Les lumières de Géhenne - Eric Marchal

Publié le par Julien S. (Davalian)

emin.jpgLe talent déployé par Eric Marchal dans Les ombres du ciel se retrouve dans Les lumières de Gehénne, qui clôt le cycle Influenza. Si le roman n’a été récompensé par aucun prix, il reste tout aussi captivant que son prédécesseur, ce qui relève déjà de l’exploit.

Celui-ci n’est pas vraiment une suite, il faudrait plutôt parler de prolongement de l’intrigue. L’auteur aurait pu nous faire le coup d’une fin théâtrale. Il s’en est abstenu, laissant au lecteur le plaisir de la découverte inattendue d’un Alexandre Beaumont meurtri, abandonné de tous, coupé de tout ce qu’il a précédemment vécu. Tout au long de l’histoire, qui se laisse lire d’une traite (malgré un récit de plus six cent pages en version Pocket), l’écrivain vitelois parvient à surprendre constamment, laissant croire qu’il va s’embarquer dans un passage convenu pour s’en écarter avec malice. Les pistes les plus évidentes laissées là comme à dessein, en seront les premières à en faire les frais. Les surprises sont tellement nombreuses qu’elles redonneront espoir à n’importe quel bibliophile blasé.

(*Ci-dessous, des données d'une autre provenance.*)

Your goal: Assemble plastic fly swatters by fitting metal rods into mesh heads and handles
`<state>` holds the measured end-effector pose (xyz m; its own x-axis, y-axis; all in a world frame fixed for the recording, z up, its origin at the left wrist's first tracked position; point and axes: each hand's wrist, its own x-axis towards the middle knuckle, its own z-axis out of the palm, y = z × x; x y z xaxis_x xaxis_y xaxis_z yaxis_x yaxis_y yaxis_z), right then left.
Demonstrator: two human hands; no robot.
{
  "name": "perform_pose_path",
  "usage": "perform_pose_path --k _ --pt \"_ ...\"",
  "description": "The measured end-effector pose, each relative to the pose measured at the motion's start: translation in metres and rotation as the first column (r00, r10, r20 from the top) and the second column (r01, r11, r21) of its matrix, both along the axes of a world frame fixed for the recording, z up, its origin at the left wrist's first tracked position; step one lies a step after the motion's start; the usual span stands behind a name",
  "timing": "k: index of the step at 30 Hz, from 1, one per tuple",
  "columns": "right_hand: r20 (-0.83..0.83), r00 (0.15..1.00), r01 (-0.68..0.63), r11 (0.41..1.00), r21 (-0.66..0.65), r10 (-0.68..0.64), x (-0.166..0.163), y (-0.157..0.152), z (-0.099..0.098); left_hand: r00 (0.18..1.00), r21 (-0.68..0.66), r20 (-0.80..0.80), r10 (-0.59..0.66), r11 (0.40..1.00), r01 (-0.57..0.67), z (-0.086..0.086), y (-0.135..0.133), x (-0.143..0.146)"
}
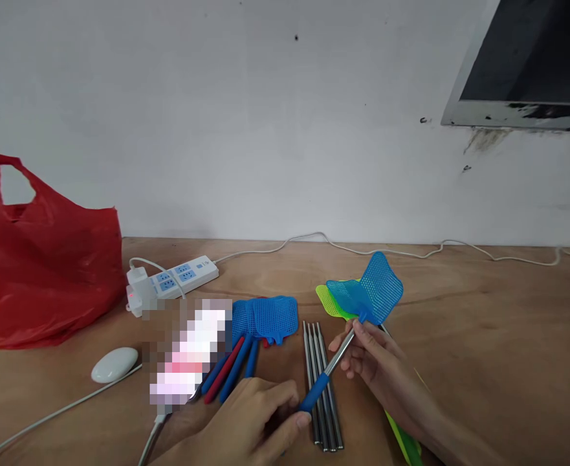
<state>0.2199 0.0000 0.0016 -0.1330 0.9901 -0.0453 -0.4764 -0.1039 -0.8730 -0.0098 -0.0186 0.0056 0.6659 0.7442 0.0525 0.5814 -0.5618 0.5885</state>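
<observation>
1. Head view: a blue fly swatter [341,350] hangs between both hands, crossing above the metal rods [315,366] on the wooden table [503,349].
2. Its long axis runs diagonally, mesh head [382,285] pointing up-right toward the wall [217,129], grip end down-left.
3. The head is perforated blue, the shaft [338,356] shiny silver, the grip [316,391] plain blue.
4. The left hand [255,414] grasps the grip's end; the right hand [376,356] pinches the shaft just below the head.
</observation>
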Motion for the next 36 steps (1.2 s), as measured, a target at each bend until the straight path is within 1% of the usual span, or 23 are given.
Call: perform_pose_path --k 4,6,10,15,18,20,22,24,25,27,29,32,34,36 --pt "0.022 0.997 -0.07 0.997 0.04 0.069 -0.001 -0.003 0.001 0.999 0.015 -0.04 0.005 1.0 -0.004 0.002 -0.001 0.001" --pt "0.037 0.998 -0.06 0.996 0.069 0.058 0.0 -0.002 0.0 0.999 0.011 -0.042 -0.001 1.0 0.002 0.004 -0.002 -0.001" --pt "0.028 0.997 0.061 0.991 0.12 -0.065 0.001 -0.002 -0.003 0.999 0.024 0.023 0.024 0.999 -0.024 0.004 -0.002 -0.004" --pt "0.026 0.98 0.196 0.975 0.109 -0.2 -0.01 -0.006 -0.004 0.993 0.02 0.109 0.039 0.999 -0.041 0.0 -0.001 -0.002" --pt "0.021 0.97 0.242 0.967 0.077 -0.244 -0.015 -0.007 -0.004 0.995 0.023 0.083 0.047 0.999 -0.049 -0.001 0.003 0.0" --pt "0.013 0.962 0.271 0.961 0.056 -0.272 -0.011 -0.003 -0.004 0.998 0.031 0.032 0.047 0.998 -0.048 0.0 0.005 -0.001" --pt "-0.018 0.937 0.349 0.936 0.045 -0.349 0.001 0.006 -0.004 0.999 0.055 -0.034 0.033 0.998 -0.031 0.002 0.004 -0.004" --pt "-0.099 0.856 0.514 0.856 0.052 -0.507 0.018 0.017 -0.003 0.996 0.087 -0.092 0.01 0.996 -0.002 0.003 0.003 -0.007" --pt "-0.134 0.819 0.568 0.82 0.064 -0.557 0.026 0.022 -0.002 0.993 0.098 -0.114 0.007 0.995 0.005 0.002 0.002 -0.008" --pt "-0.156 0.799 0.594 0.802 0.061 -0.581 0.035 0.028 0.0 0.993 0.116 -0.112 0.027 0.993 -0.013 -0.001 0.002 -0.007" --pt "-0.147 0.817 0.567 0.823 0.034 -0.557 0.033 0.028 0.001 0.996 0.123 -0.078 0.034 0.992 -0.024 -0.006 0.004 -0.005" --pt "-0.063 0.859 0.51 0.859 0.043 -0.508 0.018 0.02 0.0 0.995 0.211 -0.026 0.096 0.973 -0.088 -0.011 0.009 -0.004" --pt "0.019 0.894 0.447 0.894 0.021 -0.447 0.009 0.015 -0.002 0.991 0.279 -0.017 0.133 0.952 -0.123 -0.011 0.012 -0.006" --pt "0.066 0.917 0.394 0.919 -0.007 -0.393 0.006 0.012 -0.003 0.986 0.32 -0.04 0.164 0.937 -0.143 -0.009 0.016 -0.01"
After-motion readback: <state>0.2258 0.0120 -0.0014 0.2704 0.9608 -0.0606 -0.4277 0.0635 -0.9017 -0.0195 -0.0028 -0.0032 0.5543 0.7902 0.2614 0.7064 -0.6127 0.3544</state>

Plusieurs personnages font une nouvelle apparition : Isaure, Philips, Kathleen (légèrement sacrifiée) mais aussi Ashaï, Morani, Gebrauer et tant d’autres. D'autres disparaissent et de nouveaux font leur leur apparition. La manière dont l'auteur les exploite est magistrale ! L’histoire s’intéresse moins à la grippe espagnole du point de vue scientifique et privilégie les rapports de force entre services secrets. Il ne sera plus question d’une escapade à Shanghai sacrifiée pour Lausanne. D’autres horizons avec autant d’ambiances seront évoqués et notamment Londres (défiguré par le Blitz), Berlin et quelques autres villes du IIIe Reich tout aussi ravagées… mais par les Alliés ! Enfin, le final est tout simplement remarquable et justifie à lui seul la lecture de ce cycle. L’occasion est offerte de vivre une apocalypse de l’intérieur… rien que ça !

Deux romans historiques qui gagnent à être lus et connus. Ils entrent tous deux dans mon panthéon romanesque, resté inchangé depuis au moins quatre ans.